**Activity**
Lines from the one containing "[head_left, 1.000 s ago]" through the last line of the material below: print these exactly, and only these.

**Available data**

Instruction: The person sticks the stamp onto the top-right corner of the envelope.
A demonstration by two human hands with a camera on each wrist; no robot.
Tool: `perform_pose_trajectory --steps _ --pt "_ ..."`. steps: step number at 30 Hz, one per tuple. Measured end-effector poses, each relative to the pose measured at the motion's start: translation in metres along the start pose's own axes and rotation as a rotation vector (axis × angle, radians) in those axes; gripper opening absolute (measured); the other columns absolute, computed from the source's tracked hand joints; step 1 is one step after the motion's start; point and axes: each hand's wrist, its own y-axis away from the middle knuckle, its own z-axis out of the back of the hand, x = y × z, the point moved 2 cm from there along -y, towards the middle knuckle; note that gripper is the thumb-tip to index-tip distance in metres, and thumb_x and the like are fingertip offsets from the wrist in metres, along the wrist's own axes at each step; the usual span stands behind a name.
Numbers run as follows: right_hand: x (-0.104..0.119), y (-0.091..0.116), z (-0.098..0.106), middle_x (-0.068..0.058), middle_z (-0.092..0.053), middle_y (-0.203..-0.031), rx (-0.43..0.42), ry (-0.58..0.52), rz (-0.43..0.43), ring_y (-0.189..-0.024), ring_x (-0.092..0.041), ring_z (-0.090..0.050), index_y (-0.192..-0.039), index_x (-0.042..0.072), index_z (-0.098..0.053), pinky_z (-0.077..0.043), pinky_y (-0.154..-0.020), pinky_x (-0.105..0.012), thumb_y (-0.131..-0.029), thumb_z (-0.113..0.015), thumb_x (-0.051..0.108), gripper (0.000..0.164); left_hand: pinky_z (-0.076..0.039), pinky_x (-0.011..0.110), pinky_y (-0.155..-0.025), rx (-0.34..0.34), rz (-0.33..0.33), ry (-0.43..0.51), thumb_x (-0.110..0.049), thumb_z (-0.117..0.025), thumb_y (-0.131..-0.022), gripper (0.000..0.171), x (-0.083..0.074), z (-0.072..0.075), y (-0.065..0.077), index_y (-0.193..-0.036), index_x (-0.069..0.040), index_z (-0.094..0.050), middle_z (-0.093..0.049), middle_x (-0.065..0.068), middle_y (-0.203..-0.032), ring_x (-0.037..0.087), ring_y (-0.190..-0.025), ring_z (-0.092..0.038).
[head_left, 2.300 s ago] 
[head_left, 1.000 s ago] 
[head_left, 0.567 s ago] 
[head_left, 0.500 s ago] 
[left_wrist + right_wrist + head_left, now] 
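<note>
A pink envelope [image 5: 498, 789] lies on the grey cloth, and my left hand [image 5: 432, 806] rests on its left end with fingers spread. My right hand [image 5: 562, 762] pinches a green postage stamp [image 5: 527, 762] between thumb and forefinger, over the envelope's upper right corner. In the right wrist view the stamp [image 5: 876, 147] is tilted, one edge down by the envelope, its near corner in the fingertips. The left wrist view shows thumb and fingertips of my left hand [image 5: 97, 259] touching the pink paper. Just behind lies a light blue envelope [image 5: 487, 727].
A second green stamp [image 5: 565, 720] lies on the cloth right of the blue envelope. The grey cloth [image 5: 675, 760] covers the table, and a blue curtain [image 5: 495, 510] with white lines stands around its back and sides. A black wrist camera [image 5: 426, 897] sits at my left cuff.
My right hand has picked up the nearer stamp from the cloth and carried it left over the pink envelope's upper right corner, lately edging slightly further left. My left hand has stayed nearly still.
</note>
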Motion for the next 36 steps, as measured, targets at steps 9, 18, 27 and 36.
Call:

**Result of the exercise**
[head_left, 1.000 s ago] 
[head_left, 0.567 s ago] 
[head_left, 0.500 s ago] 
[left_wrist + right_wrist + head_left, now] 
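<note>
A pink envelope [image 5: 498, 789] lies on the grey cloth, and my left hand [image 5: 432, 806] rests on its left end with fingers spread. My right hand [image 5: 562, 762] pinches a green postage stamp [image 5: 527, 762] between thumb and forefinger, over the envelope's upper right corner. In the right wrist view the stamp [image 5: 876, 147] is tilted, one edge down by the envelope, its near corner in the fingertips. The left wrist view shows thumb and fingertips of my left hand [image 5: 97, 259] touching the pink paper. Just behind lies a light blue envelope [image 5: 487, 727].
A second green stamp [image 5: 565, 720] lies on the cloth right of the blue envelope. The grey cloth [image 5: 675, 760] covers the table, and a blue curtain [image 5: 495, 510] with white lines stands around its back and sides. A black wrist camera [image 5: 426, 897] sits at my left cuff.
My right hand has picked up the nearer stamp from the cloth and carried it left over the pink envelope's upper right corner, lately edging slightly further left. My left hand has stayed nearly still.
</note>
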Motion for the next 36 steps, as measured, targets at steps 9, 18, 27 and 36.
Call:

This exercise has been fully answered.